SEFE Energy
- Company type: subsidiary
- Founded: 1993
- Founder: Wintershall Gazprom
- Headquarters: Kassel, Germany
- Revenue: €12.59 billion
- Number of employees: 550
- Parent: Securing Energy for Europe
- Website: www.sefe-energy.eu

= SEFE Energy =

Gas trading company based in Germany

SEFE Energy is a gas distribution company located in Kassel, Germany. It is a subsidiary of Securing Energy for Europe.

==History==
Wingas was established in 1993 by BASF subsidiary Wintershall and Gazprom. Since 25 October 2007, Wintershall owned 50% plus one share, while Gazprom's stock is 50% less one share. In December 2013, Wintershall and Gazprom agreed an assets swap which made Wingas a wholly owned subsidiary of Gazprom. BASF and Gazprom completed the swap of assets by September 30, 2015.

== Operations ==
SEFE Energy operates in Germany, Belgium, Denmark, France, the United Kingdom, Austria, the Netherlands and the Czech Republic. In Germany, it has a 20% market share.

Wingas's subsidiary Astora GmbH & Co.
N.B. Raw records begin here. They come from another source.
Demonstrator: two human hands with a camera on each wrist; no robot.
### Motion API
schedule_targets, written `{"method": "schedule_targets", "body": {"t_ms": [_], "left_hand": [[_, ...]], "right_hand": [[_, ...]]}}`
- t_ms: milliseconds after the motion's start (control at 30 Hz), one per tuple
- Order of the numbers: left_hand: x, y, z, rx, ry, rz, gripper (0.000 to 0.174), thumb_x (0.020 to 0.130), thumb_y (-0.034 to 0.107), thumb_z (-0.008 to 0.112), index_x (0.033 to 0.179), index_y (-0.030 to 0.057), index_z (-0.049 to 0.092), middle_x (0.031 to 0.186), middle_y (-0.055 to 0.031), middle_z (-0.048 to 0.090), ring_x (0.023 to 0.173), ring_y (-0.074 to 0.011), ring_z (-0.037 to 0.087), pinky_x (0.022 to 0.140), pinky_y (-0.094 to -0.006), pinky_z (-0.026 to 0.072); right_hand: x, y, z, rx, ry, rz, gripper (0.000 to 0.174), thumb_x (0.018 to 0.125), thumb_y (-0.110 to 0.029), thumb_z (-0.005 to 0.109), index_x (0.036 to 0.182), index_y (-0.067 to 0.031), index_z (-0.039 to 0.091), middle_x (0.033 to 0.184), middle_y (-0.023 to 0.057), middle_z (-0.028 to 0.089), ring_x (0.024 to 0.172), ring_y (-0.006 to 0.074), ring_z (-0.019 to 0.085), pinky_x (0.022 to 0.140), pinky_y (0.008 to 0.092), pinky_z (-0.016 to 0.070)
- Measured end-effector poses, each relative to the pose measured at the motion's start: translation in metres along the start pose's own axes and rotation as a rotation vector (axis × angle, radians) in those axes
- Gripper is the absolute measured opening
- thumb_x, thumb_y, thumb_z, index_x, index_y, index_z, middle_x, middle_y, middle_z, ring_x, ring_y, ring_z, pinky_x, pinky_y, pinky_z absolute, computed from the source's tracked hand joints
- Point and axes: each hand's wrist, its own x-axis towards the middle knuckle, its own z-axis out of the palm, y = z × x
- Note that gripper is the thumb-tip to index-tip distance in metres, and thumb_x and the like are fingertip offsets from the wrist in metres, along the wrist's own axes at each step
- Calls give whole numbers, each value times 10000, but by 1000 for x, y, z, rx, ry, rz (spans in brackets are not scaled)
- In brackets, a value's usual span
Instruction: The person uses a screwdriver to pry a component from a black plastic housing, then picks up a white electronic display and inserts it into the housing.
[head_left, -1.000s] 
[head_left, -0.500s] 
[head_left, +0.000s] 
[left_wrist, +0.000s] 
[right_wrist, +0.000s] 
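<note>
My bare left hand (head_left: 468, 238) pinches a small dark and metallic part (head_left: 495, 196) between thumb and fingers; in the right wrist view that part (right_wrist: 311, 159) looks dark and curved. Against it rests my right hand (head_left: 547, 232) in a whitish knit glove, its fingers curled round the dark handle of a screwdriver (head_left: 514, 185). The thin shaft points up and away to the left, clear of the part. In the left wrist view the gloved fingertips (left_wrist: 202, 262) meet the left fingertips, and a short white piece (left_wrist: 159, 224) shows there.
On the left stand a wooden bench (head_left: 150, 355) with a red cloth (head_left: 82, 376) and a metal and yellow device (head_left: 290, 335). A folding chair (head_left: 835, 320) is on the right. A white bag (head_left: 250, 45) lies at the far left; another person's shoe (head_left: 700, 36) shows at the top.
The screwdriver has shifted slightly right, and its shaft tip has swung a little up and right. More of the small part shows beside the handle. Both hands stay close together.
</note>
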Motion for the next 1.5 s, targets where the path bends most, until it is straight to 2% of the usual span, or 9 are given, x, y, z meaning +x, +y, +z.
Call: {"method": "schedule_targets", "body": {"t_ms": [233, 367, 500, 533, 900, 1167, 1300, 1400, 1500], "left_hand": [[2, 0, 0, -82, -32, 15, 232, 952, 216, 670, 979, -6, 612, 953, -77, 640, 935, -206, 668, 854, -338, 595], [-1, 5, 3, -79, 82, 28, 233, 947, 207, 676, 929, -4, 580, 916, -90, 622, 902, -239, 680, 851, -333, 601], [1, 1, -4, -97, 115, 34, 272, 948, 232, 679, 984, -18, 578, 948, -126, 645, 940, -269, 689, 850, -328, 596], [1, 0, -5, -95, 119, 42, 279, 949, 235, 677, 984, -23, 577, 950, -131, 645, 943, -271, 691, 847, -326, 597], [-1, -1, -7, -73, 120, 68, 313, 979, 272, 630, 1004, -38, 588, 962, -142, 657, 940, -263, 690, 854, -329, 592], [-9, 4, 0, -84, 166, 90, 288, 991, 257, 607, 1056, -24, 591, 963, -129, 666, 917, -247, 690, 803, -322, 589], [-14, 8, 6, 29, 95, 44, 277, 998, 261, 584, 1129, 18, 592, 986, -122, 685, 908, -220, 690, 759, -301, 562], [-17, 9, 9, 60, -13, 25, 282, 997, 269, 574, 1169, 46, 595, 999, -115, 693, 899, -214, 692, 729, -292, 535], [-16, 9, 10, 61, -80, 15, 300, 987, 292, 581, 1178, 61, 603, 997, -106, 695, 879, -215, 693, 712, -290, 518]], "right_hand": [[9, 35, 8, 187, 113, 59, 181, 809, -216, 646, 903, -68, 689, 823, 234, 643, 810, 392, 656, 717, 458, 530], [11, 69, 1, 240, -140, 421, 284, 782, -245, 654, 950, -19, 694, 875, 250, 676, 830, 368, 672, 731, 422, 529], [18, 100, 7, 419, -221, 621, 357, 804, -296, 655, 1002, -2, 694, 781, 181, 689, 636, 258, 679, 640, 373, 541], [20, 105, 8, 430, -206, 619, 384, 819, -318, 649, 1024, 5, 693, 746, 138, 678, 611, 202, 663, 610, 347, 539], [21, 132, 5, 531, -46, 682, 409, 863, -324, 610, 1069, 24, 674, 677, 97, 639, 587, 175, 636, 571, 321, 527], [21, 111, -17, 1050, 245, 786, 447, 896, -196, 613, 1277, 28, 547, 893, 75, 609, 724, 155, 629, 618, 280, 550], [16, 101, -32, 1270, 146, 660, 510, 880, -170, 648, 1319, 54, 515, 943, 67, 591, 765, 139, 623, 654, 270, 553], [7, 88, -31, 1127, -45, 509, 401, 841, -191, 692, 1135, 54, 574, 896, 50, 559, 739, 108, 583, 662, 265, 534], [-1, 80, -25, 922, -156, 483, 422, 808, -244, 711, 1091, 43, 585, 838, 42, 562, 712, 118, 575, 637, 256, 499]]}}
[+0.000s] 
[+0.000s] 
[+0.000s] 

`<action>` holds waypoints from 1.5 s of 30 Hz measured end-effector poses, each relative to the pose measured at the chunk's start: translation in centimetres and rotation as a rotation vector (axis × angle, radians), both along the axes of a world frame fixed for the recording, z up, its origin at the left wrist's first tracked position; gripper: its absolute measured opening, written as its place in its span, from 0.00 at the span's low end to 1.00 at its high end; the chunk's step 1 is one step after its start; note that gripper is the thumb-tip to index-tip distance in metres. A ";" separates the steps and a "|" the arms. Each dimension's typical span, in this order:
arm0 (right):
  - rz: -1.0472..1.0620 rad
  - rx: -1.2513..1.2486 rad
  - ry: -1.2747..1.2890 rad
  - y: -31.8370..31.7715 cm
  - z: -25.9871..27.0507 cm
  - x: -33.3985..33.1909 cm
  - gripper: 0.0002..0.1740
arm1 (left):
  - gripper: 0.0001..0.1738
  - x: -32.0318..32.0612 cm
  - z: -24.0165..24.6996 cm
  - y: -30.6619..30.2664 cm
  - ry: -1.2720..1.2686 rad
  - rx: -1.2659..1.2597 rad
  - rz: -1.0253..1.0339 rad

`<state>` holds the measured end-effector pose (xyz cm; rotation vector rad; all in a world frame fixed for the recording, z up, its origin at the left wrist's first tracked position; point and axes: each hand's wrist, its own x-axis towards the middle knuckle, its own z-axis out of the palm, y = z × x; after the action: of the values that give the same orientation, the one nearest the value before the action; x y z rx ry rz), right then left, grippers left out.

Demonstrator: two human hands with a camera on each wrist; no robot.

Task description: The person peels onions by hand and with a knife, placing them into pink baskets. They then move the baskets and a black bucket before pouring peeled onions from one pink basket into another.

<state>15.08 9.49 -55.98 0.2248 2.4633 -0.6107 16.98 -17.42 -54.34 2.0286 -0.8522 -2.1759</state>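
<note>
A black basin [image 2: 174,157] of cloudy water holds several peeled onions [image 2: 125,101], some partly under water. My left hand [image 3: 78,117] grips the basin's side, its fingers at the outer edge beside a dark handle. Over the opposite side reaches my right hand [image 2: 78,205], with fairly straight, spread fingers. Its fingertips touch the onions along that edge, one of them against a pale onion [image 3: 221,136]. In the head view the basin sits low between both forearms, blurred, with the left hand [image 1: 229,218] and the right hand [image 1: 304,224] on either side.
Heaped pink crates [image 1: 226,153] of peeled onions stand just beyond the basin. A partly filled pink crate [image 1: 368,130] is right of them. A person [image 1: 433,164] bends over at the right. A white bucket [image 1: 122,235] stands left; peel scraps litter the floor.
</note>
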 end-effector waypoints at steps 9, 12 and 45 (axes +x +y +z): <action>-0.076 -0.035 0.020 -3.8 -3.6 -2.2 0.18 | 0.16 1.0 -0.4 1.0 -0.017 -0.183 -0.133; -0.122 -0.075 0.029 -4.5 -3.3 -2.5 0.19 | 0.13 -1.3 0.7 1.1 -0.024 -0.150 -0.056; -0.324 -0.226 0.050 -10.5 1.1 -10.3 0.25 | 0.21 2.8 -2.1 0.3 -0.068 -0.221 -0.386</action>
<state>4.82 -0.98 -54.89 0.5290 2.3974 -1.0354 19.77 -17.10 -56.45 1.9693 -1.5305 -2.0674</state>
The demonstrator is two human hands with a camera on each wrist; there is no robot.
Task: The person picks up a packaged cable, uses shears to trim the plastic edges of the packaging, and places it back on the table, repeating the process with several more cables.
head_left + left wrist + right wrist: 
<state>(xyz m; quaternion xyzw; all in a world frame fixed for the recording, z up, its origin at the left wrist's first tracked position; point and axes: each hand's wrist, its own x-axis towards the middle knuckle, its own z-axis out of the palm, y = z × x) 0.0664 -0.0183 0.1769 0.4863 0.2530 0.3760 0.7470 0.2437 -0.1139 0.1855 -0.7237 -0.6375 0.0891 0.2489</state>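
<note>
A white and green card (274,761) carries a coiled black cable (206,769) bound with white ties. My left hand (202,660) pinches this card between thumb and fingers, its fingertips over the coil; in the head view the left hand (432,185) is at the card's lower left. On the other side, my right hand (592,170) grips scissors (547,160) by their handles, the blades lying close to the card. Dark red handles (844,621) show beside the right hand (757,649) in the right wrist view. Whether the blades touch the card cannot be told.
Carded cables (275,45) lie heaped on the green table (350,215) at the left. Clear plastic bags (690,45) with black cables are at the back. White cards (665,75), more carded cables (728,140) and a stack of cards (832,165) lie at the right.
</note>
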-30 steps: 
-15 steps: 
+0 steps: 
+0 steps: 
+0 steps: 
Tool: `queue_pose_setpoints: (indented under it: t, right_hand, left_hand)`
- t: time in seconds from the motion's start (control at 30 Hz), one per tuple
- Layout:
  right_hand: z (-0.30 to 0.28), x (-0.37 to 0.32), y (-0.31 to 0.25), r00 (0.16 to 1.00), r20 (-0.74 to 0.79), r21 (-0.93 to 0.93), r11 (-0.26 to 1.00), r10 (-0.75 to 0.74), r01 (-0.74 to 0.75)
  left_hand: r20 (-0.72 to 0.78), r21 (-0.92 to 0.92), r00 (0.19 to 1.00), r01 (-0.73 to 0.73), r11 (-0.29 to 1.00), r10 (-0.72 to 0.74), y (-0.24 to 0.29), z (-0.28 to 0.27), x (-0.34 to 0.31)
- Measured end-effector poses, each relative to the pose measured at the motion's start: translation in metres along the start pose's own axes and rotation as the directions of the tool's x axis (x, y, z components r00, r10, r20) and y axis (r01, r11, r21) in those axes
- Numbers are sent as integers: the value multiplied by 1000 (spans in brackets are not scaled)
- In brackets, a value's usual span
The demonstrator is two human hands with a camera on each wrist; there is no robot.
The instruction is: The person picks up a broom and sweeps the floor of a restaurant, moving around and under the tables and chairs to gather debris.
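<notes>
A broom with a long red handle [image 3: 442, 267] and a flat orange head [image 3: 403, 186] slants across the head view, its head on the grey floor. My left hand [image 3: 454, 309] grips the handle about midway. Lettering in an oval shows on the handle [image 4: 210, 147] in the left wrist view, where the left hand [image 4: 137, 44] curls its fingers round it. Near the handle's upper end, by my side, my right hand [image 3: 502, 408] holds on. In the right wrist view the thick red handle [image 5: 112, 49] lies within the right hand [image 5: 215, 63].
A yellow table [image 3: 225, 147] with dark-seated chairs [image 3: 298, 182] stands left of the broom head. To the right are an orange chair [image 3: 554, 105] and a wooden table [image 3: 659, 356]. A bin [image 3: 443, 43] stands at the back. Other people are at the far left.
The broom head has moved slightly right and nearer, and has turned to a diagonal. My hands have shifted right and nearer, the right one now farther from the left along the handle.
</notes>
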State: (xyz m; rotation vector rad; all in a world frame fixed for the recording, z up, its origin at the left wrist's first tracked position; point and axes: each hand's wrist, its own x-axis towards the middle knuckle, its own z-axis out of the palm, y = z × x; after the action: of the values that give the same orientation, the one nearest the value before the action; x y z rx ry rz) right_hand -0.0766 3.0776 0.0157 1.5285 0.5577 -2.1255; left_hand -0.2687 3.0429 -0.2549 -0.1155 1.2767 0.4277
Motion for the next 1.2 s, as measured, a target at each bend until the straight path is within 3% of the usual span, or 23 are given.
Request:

KG operates the Western Europe largest natural gas storage facility in Rehden, North Germany, with a working gas volume of 4.4 e9m3 and represents roughly a fifth of the entire storage capacity in Germany. Another large gas storage facility with capacity of 2.6 e9m3 is the Haidach gas storage. In 2004 Wingas purchased the Saltfleetby Gas Field in the United Kingdom, which is operated by Wingas Storage UK and is used for gas storage.

Besides natural gas, Wingas leases the free transmission capacity in fiber-optic cables to commercial customers.